*What to do*
Find and copy each line of the data that includes "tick".

──────── Records for the exercise

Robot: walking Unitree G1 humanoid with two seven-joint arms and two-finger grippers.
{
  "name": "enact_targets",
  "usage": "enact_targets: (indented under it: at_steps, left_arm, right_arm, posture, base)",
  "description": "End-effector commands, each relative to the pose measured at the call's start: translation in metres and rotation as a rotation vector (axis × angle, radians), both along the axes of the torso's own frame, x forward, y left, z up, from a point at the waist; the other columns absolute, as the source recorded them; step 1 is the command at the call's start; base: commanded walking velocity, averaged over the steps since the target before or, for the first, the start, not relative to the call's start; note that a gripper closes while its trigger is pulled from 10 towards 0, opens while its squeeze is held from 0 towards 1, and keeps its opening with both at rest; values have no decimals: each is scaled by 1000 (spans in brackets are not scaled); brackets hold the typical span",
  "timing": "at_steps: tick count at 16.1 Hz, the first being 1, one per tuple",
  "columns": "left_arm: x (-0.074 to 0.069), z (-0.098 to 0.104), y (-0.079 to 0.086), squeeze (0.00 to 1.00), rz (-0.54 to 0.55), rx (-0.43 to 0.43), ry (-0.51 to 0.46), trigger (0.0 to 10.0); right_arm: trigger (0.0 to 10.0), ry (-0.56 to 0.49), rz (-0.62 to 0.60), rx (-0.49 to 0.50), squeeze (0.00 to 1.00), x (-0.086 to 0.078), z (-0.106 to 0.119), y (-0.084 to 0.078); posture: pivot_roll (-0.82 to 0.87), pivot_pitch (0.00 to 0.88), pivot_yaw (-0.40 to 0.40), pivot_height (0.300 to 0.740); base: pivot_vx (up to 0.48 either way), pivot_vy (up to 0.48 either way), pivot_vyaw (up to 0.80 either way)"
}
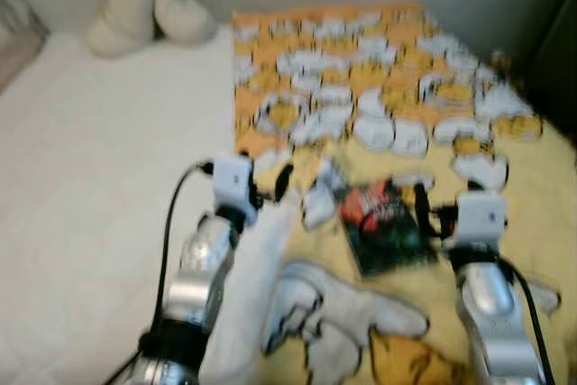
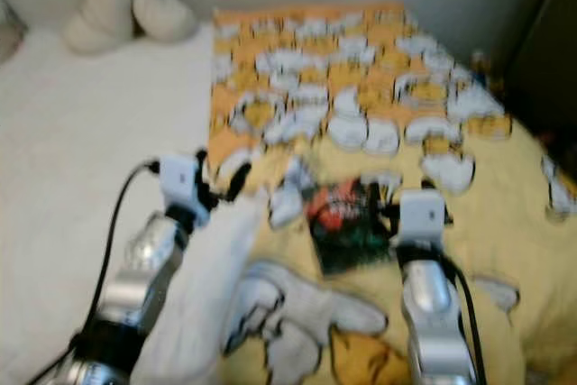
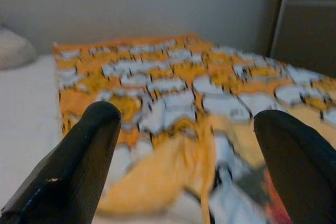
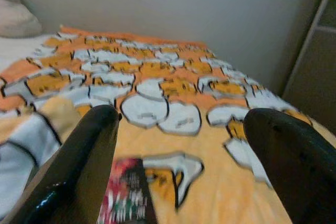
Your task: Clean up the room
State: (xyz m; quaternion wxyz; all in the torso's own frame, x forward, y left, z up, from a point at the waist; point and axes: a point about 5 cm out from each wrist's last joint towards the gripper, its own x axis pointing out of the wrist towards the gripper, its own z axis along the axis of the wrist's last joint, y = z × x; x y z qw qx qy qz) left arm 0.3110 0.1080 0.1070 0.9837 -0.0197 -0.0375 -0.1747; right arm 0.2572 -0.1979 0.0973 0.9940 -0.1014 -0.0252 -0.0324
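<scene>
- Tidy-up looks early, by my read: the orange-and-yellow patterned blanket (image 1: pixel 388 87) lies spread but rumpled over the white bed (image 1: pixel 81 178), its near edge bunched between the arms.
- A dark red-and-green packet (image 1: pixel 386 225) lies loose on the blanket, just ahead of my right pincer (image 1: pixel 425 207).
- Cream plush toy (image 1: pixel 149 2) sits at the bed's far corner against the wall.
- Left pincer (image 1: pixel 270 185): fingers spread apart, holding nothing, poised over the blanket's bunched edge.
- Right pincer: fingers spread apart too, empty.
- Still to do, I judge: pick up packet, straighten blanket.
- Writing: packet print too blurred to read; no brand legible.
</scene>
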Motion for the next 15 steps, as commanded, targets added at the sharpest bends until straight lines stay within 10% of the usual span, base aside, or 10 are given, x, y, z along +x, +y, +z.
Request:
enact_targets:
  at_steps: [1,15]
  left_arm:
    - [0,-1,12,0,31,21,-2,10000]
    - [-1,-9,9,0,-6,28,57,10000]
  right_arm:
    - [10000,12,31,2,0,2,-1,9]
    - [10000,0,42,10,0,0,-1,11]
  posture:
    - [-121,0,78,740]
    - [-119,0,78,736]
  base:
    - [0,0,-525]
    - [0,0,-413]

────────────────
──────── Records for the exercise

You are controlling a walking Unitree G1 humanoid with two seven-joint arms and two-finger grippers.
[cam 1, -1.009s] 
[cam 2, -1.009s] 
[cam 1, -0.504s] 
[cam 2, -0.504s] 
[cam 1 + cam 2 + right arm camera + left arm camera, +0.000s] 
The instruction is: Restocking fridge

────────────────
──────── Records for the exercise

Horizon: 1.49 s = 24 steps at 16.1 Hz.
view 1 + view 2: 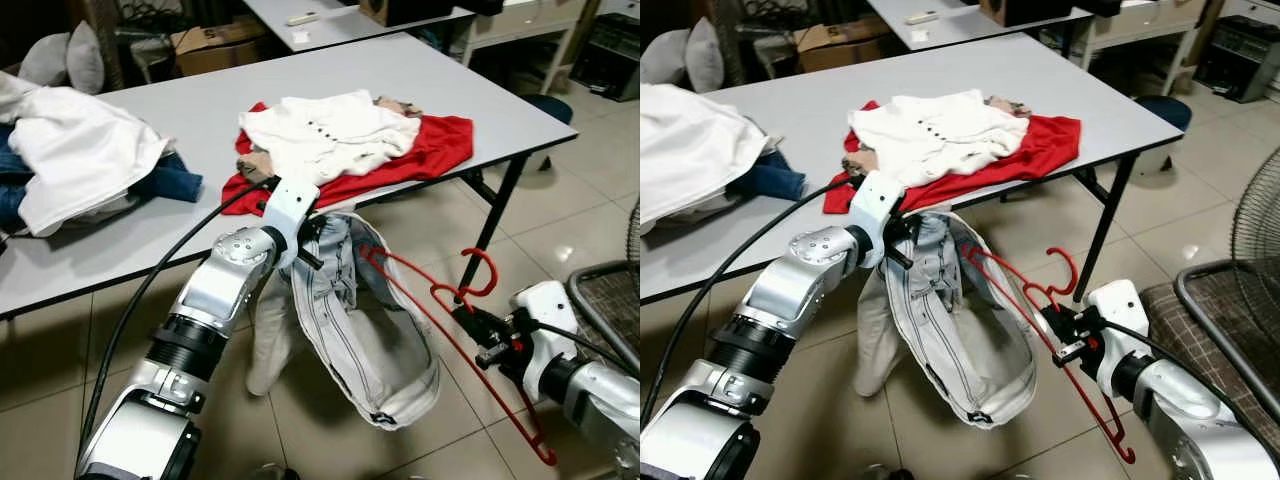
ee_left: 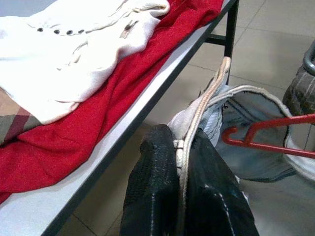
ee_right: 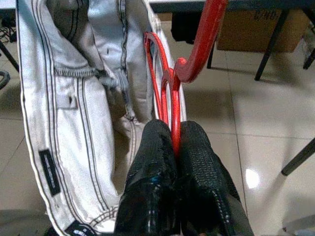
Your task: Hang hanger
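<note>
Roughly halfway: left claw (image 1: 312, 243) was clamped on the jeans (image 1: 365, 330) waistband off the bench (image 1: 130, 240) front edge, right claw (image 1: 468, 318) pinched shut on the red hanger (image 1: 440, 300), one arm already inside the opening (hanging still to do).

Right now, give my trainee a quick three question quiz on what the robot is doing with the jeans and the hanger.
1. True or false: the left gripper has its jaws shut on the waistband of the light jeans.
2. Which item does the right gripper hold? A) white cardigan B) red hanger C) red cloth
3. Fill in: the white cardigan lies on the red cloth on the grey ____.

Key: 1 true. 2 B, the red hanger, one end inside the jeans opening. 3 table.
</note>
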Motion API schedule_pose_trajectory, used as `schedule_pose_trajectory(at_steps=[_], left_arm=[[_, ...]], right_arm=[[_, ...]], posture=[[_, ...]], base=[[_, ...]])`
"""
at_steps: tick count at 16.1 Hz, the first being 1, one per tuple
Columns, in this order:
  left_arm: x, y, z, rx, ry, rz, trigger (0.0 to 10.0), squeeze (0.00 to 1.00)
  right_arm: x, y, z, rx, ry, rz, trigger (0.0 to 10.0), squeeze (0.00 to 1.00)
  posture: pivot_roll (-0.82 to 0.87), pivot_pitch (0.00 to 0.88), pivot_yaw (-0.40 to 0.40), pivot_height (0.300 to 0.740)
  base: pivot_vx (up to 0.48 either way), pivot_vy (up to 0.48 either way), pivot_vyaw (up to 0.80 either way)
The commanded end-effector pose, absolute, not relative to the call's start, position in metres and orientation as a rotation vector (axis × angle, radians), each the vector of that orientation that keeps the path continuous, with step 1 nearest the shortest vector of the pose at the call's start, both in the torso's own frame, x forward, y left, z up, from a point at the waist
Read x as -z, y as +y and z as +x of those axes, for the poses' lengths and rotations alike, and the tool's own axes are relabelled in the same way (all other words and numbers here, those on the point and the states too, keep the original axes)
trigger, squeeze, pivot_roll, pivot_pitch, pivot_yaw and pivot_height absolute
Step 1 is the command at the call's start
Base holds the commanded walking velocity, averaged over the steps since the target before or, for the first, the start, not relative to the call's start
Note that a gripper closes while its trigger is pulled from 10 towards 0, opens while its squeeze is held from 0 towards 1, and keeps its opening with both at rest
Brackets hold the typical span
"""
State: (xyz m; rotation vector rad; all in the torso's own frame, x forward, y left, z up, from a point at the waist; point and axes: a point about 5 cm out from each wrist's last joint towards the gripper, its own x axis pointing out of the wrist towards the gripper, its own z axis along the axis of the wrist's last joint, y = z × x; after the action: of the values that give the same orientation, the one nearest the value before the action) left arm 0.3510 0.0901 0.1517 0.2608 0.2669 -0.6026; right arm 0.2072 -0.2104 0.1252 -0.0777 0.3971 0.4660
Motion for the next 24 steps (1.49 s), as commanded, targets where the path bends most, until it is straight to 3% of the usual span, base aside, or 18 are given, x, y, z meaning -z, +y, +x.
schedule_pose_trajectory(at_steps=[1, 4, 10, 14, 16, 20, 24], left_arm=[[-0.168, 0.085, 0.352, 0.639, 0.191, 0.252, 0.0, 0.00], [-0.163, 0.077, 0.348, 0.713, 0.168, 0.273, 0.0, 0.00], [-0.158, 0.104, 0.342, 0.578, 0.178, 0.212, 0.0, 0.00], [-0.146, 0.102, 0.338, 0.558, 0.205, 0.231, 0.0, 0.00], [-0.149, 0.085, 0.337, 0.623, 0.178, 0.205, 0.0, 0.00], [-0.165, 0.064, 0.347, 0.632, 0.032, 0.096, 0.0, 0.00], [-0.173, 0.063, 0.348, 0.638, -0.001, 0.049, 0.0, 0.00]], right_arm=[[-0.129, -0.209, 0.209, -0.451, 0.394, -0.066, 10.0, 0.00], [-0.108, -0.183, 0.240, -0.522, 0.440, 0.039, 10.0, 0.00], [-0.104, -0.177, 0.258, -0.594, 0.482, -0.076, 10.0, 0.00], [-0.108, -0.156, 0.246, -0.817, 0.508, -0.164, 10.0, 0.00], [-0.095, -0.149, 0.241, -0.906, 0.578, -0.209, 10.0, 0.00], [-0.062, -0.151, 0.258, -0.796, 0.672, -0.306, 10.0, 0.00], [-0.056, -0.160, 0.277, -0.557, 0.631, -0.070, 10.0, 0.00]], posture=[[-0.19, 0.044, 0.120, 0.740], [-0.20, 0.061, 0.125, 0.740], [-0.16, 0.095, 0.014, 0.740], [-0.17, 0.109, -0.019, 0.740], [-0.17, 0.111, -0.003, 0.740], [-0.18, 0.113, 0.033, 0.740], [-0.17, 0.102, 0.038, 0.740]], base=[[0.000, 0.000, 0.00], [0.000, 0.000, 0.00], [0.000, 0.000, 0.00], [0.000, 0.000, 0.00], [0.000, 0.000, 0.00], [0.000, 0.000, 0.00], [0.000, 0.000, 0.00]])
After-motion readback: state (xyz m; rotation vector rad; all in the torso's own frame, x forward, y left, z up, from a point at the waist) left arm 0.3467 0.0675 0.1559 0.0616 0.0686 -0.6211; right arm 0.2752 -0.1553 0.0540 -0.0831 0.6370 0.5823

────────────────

*Output below*
  "timing": "at_steps: tick count at 16.1 Hz, the first being 1, one per tuple",
at_steps: tick count at 16.1 Hz, the first being 1, one per tuple

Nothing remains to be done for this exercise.